_EXERCISE:_ If a line of the data below holds the word "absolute", list it.

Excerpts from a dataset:
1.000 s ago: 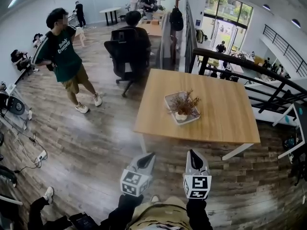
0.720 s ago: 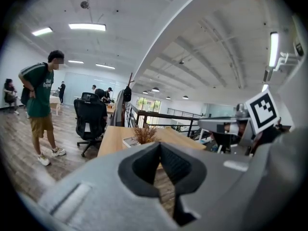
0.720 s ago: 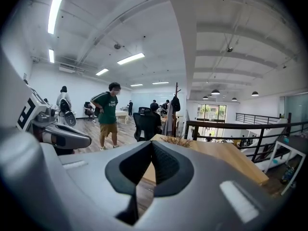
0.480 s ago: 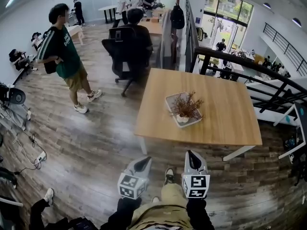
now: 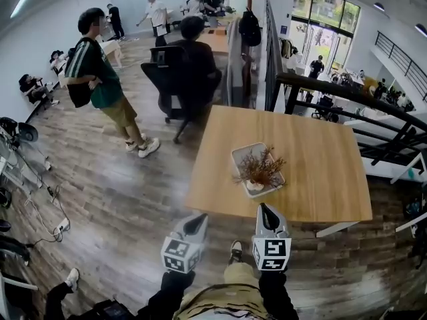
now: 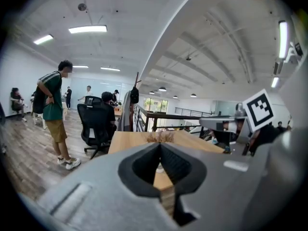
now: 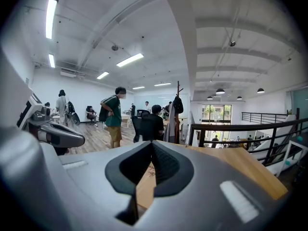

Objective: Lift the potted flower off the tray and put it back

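A potted dried flower [image 5: 259,169] in a small white pot stands on a white tray [image 5: 241,153] on the wooden table [image 5: 320,172]. Both grippers are held over the floor, short of the table's near edge and apart from the pot. My left gripper [image 5: 199,217] is shut, its tips meeting with nothing between them. To its right, my right gripper [image 5: 263,209] is shut and empty too. In the left gripper view the flower's [image 6: 160,136] brown tufts show just above the closed tips [image 6: 160,145], far ahead on the table [image 6: 130,141]. The right gripper [image 7: 152,143] view shows the tabletop [image 7: 240,165] ahead.
A person in a green shirt [image 5: 100,79] stands on the wood floor at the left. Someone sits in a black office chair [image 5: 187,65] just beyond the table's far left corner. A black railing [image 5: 347,95] runs behind the table. Cables [image 5: 40,205] lie at the left.
Both grippers have moved forward towards the table, whose near edge now lies closer. The person in green has stepped to the right. Jaws stay shut.
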Motion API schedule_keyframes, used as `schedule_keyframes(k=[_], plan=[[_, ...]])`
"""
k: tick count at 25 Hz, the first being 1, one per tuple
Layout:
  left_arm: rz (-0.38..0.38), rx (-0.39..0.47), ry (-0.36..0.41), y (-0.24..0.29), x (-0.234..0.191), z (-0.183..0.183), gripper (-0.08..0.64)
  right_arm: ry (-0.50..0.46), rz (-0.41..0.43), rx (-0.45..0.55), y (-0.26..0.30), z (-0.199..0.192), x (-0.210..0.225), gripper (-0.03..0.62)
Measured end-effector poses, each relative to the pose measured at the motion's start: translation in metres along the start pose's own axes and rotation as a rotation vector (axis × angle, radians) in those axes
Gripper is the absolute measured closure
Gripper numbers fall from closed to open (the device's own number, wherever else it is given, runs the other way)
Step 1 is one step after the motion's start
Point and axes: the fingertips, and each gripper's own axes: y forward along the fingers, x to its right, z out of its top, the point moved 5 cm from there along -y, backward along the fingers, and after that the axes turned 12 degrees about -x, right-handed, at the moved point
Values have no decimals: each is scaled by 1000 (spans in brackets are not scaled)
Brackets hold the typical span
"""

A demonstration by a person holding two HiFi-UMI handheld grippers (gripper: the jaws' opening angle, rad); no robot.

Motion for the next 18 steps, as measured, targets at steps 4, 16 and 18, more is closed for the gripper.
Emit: schedule_keyframes(k=[4, 16, 18], plan=[[8, 17, 36, 42, -5, 35, 560, 10, 0, 40, 24, 17, 38, 588], [-49, 56, 101, 148, 0, 132, 560, 16, 4, 82, 95, 58, 121, 588], [-45, 58, 88, 157, -2, 138, 560, 6, 9, 88, 102, 64, 129, 588]])
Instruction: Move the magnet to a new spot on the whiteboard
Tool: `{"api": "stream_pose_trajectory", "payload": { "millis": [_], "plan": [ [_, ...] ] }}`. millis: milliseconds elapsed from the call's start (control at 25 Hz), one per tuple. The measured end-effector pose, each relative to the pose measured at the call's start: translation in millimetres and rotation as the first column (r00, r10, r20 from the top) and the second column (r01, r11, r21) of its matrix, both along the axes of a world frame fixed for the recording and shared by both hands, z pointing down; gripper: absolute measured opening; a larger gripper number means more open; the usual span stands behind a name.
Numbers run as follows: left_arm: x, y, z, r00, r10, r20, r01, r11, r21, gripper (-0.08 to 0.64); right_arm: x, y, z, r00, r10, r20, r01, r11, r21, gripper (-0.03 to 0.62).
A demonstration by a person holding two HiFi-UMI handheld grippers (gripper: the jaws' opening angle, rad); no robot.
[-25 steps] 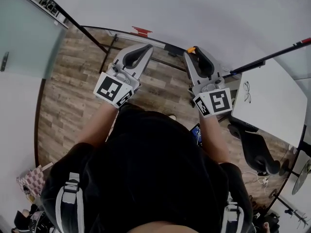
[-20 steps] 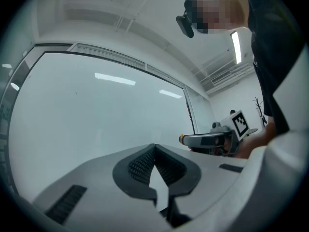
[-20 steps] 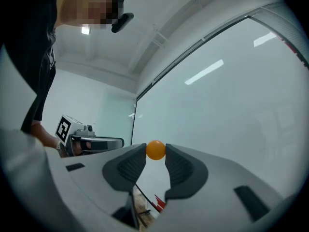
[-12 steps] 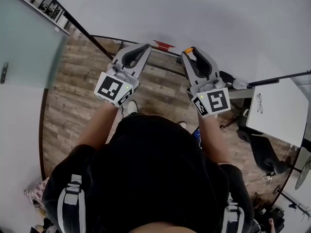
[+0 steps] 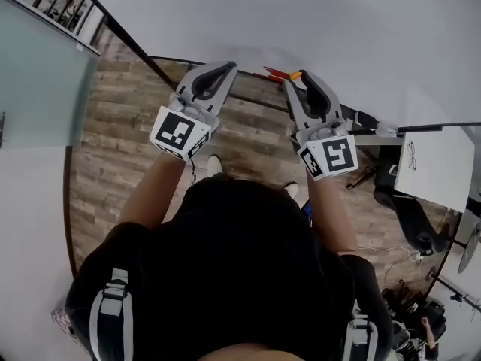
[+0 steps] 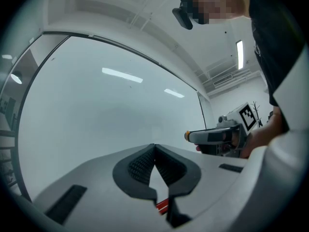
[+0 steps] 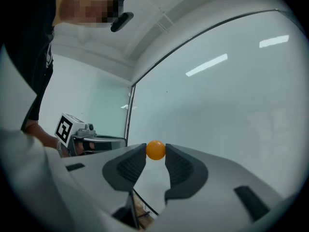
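Observation:
The whiteboard (image 5: 301,21) fills the wall ahead of both grippers and shows as a wide pale sheet (image 6: 96,105) (image 7: 231,105) in both gripper views. A small orange ball-shaped magnet (image 7: 155,150) sits pinched between the tips of my right gripper (image 7: 155,152). In the head view the magnet (image 5: 296,75) shows at the tip of the right gripper (image 5: 298,77), close to the board. My left gripper (image 6: 154,147) is shut with its pads touching and nothing between them. In the head view the left gripper (image 5: 228,68) is level beside the right.
A red object (image 5: 274,74) lies at the foot of the board between the two gripper tips and shows below the left jaws as a red patch (image 6: 163,206). A glass partition (image 5: 37,74) stands left. A white table (image 5: 440,160) and a black chair (image 5: 409,216) stand right on the wooden floor.
Both grippers have travelled sideways along the whiteboard together. The red object has slid from left of the tips to between them. The white table has shifted towards the right edge. Neither grip has changed.

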State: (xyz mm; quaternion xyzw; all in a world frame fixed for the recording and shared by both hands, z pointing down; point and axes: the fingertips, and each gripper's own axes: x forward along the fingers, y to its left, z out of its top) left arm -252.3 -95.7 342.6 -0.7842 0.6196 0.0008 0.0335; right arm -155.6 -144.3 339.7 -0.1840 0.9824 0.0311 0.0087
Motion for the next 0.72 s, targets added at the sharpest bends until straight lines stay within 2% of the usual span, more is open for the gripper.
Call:
{"api": "stream_pose_trajectory", "payload": {
  "millis": [160,400,720],
  "plan": [
    [-36.1,11.8,2.6,0.999,0.047,0.005,-0.047,0.999,-0.003,0.003,-41.0,14.7,1.0,0.999,0.036,-0.017,-0.036,0.999,0.009,0.120],
    [-75.8,14.5,-0.7,0.996,0.084,0.009,-0.084,0.996,-0.009,0.003,-79.3,25.5,-2.6,0.996,0.092,-0.013,-0.092,0.996,0.010,0.120],
    [-90.8,-2.8,-5.0,0.993,0.116,0.015,-0.116,0.993,0.004,0.003,-96.1,8.3,-4.7,0.980,0.199,0.003,-0.199,0.980,-0.020,0.120]
  ]
}}
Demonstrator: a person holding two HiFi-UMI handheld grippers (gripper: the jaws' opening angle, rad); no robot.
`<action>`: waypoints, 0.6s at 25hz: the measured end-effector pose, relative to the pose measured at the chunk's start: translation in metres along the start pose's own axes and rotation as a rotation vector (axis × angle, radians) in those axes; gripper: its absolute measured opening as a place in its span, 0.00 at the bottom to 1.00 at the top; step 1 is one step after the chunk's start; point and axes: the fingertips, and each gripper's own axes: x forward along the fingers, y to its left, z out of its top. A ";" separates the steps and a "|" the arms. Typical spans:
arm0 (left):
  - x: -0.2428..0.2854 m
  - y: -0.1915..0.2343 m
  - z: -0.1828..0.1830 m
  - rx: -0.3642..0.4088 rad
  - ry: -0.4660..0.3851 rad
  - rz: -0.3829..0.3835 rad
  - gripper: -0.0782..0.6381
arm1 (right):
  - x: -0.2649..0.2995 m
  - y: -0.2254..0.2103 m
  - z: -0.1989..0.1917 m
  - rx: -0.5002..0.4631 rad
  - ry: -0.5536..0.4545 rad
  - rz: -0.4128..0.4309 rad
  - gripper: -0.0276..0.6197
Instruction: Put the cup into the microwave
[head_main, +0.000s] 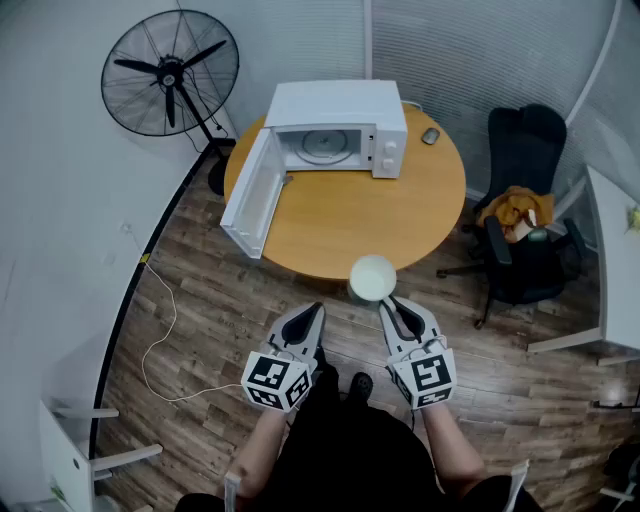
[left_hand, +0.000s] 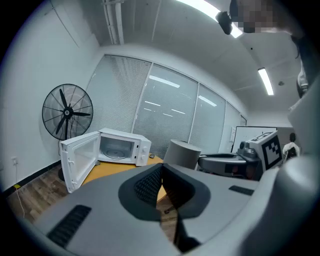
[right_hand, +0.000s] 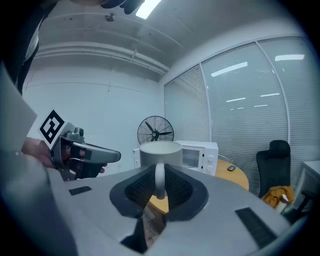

_EXPECTED OUTPUT:_
Gripper is the absolute measured closure
Tool: `{"api": "stream_pose_trajectory", "payload": { "millis": [_], "plan": [ [_, ...] ] }}`. millis: milliseconds elapsed from the call's start (control at 25 Hz), one per tuple. The measured end-effector pose, each relative to the pose measured at the call's start: translation in millimetres and rotation as the first column (r00, r10, r20 from the top) and the second column (r01, r11, r21) of its matrix, both along the axes of a world frame fixed for the recording and shared by both hands, z pointing down; gripper: absolute measured opening; a larger gripper number means more open; the usual span stands behind a name.
`<action>`: waypoints, 0.6s at 25hz: the measured end-effector pose, relative to the pose measured at the chunk's start: translation in metres along the start pose's own axes and rotation as a rotation vector (axis × angle, radians) in those axes; gripper: its absolute measured opening as a place in its span, 0.00 at the bottom to 1.00 at the top; step 1 is one step after the chunk's start; point and axes: the fingertips, and each gripper's own axes: x forward along the fingers, y to its left, z out of its top. A ";" separates the steps and a "|" the arms. Typical spans:

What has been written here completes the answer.